Search code examples
pythongitvisual-studio-codejupyter-notebook

How can I configure my tools to ignore or prevent updates to the execution_count field in a Jupyter Notebook


I'm using the Jupyter extension (v2022.9.1303220346) in Visual Studio Code (v1.73.1).

To reproduce this issue, make any modification to the notebook and check it into git. You'll observe that you get an extra difference for execution_count. For example (display from Git Gui):

-   "execution_count": 7,
+   "execution_count": 9,

The execution count doesn't appear to be useful and is noise in the git history. Can Jupyter or VS Code be configured to stop updating this value or (better) ignore it altogether?


Solution

  • Can Jupyter or VS Code be configured to stop updating this value or (better) ignore it altogether?

    I'm not sure about VS Code, and I think the answer for VS Code config options might be no after reading some discussions in GitHub feature-request issue tickets for Jupyter notebooks, where the fact that they are feature-requests indicates to me that the answer also currently seems to be no, but also that there are plenty of approaches to tackling the problem:

    • In jupyter/notebook: Suggestion: Separate file for notebook executed cell outputs. #5677

      I think it would be nice to have a separate file (something like .ipynb.output) that links output to their cells in the .ipynb json file. This would make it significantly easier to exclude notebook outputs in source control systems like git. - jbursey

      Its not a bad idea. But if keeping cell output out of source control is your primary concern, the easiest solution is to just clear the outputs before committing. There are a few ways to do that:

      Use a commit hook as outlined in Jupyter docs.

      Some folks also choose to just convert the notebook to python using nbconvert and then just commit that. If you search for "How to version control jupyter notebooks" you will see a bunch of posts on the topic.

      gitjeff05

      Alternatively, Jupytext could be helpful for your case. It allows you to save notebooks as code. Then you only need to commit the code to git, whilst you can ignore the notebooks for version control.

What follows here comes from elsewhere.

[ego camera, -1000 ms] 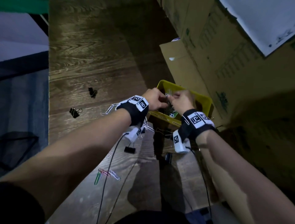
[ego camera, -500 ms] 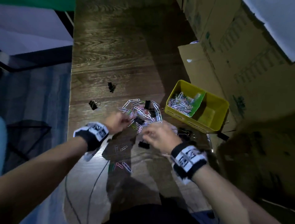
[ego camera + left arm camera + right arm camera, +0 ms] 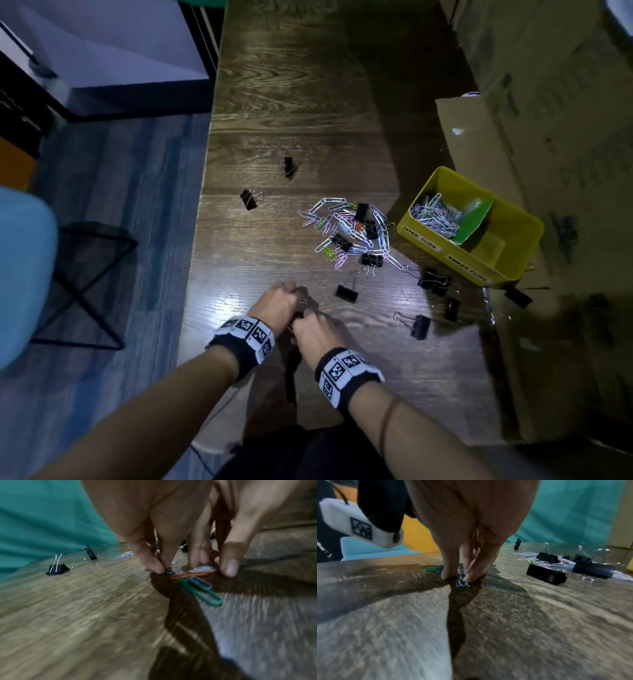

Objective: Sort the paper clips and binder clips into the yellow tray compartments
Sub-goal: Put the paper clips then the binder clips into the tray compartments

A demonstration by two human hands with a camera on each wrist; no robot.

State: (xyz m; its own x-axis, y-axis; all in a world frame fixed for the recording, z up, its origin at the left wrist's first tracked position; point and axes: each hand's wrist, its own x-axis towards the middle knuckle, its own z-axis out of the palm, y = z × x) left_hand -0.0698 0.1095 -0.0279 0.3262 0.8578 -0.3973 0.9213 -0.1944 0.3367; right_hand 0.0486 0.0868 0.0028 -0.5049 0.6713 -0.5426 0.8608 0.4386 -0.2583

      Their paired notebooks avoid the need for automatically saving and converting the notebooks.

      IvoMerchiers

    • In jupyterlab/jupyterlab: Using a notebook & git creates too many diff #9444

      It would be much simpler if we had an option to save only the input cells, not the output ones. And to reset the cell index (execution_count) to 0 without restarting the kernel. - sylvain-bougnoux

      I think that you can configure the underlying nbdiff to ignore outputs, see: https://nbdime.readthedocs.io/en/latest/config.html#configuring-ignoreskrassowski

    • In jupyterlab/jupyterlab-git: Cleaning Notebook cell outputs #392

      Notebooks cell outputs can be a hindrance in Version Control while reviewing the diff of a commit to see what changed (either in a PR or historically)

      Some ideas on how we could enable users to deal with outputs in cell in jupyterlab-git

      1. Enable a Command Palette option to easily install a Git filter with nbstripout
      2. Prompt the user to remove outputs from cells if we detect that there are cell outputs during a git push
      3. Use the JupyterLab settings registry to let the user specify that all Notebook outputs must be cleaned on a git push

      jaipreet-s

      With #700, it is now possible to add nbstripout (for example) when initializing a git repository. - fcollonval

    For your learning purposes / reference, I found this info by googling "github issues jupyter notebook put execution_count in separate file" and looking through the top search results and linked GitHub issues in their discussion threads.

    Someone in the issue ticket mentioned the extension "paired notebooks" which allows pairing a text notebook with a ipynb file, with the intention that the text notebook be used for version control. I have no affiliation with this extension and have not tried it. Just mentioning it in case you find it useful.